Several mechanisms have been proposed regarding gingerols’ anticancer activities. One such mechanism refers to their antioxidant activities, as most of gingerols exhibit antioxidant activities [23], and recent analyses have held that evidence favors an efficacious role for cancer prevention by antioxidants [24, 25]. However, the antioxidative potential of gingerols does not rule out their beneficial effects through nonantioxidative properties. For the “proof of principle,” 6-gingerol in this study displayed an effective antibreast cancer activity without being the most potent antioxidant in ginger constituents [23]. These findings together with the observation that dimerization of 6-gingerol promoted the carcinogenesis of MCF-7, have strengthened the notion that multiple mechanisms appear to be involved in 6-gingerol action beyond its antioxidant properties. These mechanisms have been suggested to be related to Ca2+ and protein kinase C (PKC)-α involved interaction of ER and mitochondria stresses, protein degradation, beta-catenin, and GSK-3beta pathways [2628]. These effects are demonstrably “nonantioxidative,” which need further investigation to find out which is down to 6-gingerol’s antibreast cancer activity.

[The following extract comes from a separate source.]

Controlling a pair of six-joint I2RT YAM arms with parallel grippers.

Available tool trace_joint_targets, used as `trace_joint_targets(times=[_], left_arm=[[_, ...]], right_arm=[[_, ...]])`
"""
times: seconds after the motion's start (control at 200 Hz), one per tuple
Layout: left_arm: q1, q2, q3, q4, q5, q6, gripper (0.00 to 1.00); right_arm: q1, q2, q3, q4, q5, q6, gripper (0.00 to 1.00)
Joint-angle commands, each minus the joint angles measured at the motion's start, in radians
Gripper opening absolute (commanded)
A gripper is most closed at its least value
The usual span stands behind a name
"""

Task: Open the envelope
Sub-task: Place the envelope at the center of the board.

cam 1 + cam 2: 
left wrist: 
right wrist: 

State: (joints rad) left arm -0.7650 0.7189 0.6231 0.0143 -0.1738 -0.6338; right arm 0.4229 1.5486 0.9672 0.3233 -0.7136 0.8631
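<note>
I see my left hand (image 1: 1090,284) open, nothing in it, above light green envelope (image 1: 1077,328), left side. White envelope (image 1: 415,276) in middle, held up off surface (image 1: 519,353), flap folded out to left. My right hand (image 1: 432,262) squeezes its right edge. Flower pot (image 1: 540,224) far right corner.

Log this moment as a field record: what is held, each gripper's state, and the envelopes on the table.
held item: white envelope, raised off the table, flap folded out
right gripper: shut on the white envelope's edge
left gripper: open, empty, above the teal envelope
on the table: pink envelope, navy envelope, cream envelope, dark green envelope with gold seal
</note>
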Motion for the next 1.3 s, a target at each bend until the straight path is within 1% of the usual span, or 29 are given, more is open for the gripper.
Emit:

An important and as yet unmet goal in the treatment of breast cancer is to develop an effective antitumor agent with minimized metabolic adverse effect that characterizes the existing medications. Considering the risk of emesis that is associated with breast cancer therapy, 6-gingerol has shown beneficial effect in reducing nausea and vomiting due to the inhibition of cholinergic M3 receptors and serotonergic 5-HT3 receptors [29]. These multiple effects of 6-gingerol envision its future clinical amalgamation with existing and promising treatments. Nevertheless, few side effects may have been associated with 6-gingerol, such as decreased melanogenesis [19] as well as its hypotensive and cardio-suppressant effects [30]. These raise theoretical concerns that cases with cardiovascular diseases or those taking skin whitening drugs may consider using gingerol derivatives cautiously.

In conclusion, with the continuing need for novel drug-like leading compounds against the breast cancer, the remarkable anticancer activity of the studied gingerol derivatives compared with the standard therapeutic regimen makes them potential leads for future antibreast cancer agents.